## Required work
Retype each entry. Leave nothing out.

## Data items

<<<<

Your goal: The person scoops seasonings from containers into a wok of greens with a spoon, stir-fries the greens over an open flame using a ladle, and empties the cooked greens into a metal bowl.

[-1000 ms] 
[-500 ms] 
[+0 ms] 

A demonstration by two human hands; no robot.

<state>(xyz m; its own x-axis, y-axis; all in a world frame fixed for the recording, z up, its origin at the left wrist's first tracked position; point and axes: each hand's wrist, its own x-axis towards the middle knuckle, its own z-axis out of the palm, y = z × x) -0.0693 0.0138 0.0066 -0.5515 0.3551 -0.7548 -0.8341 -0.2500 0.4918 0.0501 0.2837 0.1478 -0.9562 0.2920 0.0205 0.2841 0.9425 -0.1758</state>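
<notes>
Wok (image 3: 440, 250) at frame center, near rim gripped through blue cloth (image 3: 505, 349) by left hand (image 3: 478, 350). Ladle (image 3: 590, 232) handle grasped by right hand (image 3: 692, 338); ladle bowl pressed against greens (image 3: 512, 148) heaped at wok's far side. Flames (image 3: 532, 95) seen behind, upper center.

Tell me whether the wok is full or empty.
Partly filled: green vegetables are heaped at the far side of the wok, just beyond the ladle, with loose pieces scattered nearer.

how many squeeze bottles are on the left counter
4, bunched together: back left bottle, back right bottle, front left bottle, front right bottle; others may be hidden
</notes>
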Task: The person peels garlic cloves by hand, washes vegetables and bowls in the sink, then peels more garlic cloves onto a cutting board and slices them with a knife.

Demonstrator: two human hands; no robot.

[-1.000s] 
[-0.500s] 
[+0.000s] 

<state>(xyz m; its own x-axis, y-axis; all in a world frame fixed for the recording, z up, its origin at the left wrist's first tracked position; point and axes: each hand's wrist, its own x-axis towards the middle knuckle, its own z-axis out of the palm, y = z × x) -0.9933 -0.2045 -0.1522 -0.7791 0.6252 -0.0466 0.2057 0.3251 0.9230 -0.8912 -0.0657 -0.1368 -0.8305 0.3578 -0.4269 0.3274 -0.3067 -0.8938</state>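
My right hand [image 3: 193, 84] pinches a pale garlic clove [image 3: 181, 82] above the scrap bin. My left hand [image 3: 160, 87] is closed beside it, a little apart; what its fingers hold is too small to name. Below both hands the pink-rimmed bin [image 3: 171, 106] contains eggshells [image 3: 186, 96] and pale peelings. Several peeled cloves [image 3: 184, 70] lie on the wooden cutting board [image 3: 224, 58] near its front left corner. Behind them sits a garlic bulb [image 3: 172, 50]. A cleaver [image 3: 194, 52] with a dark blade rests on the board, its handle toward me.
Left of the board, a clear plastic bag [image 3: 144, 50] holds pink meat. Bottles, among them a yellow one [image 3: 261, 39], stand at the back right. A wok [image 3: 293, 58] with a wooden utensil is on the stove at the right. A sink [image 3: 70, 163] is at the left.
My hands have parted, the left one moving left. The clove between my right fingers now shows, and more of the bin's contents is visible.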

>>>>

## Exercise response
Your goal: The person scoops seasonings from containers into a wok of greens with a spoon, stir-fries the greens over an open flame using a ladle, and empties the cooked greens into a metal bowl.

[-1000 ms] 
[-500 ms] 
[+0 ms] 

A demonstration by two human hands; no robot.

<state>(xyz m; its own x-axis, y-axis; all in a world frame fixed for the recording, z up, its origin at the left wrist's first tracked position; point and axes: each hand's wrist, its own x-axis towards the middle knuckle, its own z-axis out of the palm, y = z × x) -0.0693 0.0138 0.0066 -0.5515 0.3551 -0.7548 -0.8341 -0.2500 0.4918 0.0501 0.2837 0.1478 -0.9562 0.2920 0.0205 0.2841 0.9425 -0.1758</state>
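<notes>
Wok (image 3: 440, 250) at frame center, near rim gripped through blue cloth (image 3: 505, 349) by left hand (image 3: 478, 350). Ladle (image 3: 590, 232) handle grasped by right hand (image 3: 692, 338); ladle bowl pressed against greens (image 3: 512, 148) heaped at wok's far side. Flames (image 3: 532, 95) seen behind, upper center.

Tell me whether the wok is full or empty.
Partly filled: green vegetables are heaped at the far side of the wok, just beyond the ladle, with loose pieces scattered nearer.

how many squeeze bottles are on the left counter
4, bunched together: back left bottle, back right bottle, front left bottle, front right bottle; others may be hidden
</notes>
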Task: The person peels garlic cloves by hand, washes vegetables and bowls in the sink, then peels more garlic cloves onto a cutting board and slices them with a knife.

Demonstrator: two human hands; no robot.

[-1.000s] 
[-0.500s] 
[+0.000s] 

<state>(xyz m; its own x-axis, y-axis; all in a world frame fixed for the recording, z up, its origin at the left wrist's first tracked position; point and axes: each hand's wrist, its own x-axis towards the middle knuckle, its own z-axis out of the palm, y = z × x) -0.9933 -0.2045 -0.1522 -0.7791 0.6252 -0.0466 0.2057 0.3251 0.9230 -0.8912 -0.0657 -0.1368 -0.8305 0.3578 -0.4269 0.3274 -0.3067 -0.8938</state>
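My right hand [image 3: 193, 84] pinches a pale garlic clove [image 3: 181, 82] above the scrap bin. My left hand [image 3: 160, 87] is closed beside it, a little apart; what its fingers hold is too small to name. Below both hands the pink-rimmed bin [image 3: 171, 106] contains eggshells [image 3: 186, 96] and pale peelings. Several peeled cloves [image 3: 184, 70] lie on the wooden cutting board [image 3: 224, 58] near its front left corner. Behind them sits a garlic bulb [image 3: 172, 50]. A cleaver [image 3: 194, 52] with a dark blade rests on the board, its handle toward me.
Left of the board, a clear plastic bag [image 3: 144, 50] holds pink meat. Bottles, among them a yellow one [image 3: 261, 39], stand at the back right. A wok [image 3: 293, 58] with a wooden utensil is on the stove at the right. A sink [image 3: 70, 163] is at the left.
My hands have parted, the left one moving left. The clove between my right fingers now shows, and more of the bin's contents is visible.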

The exercise requires no further work.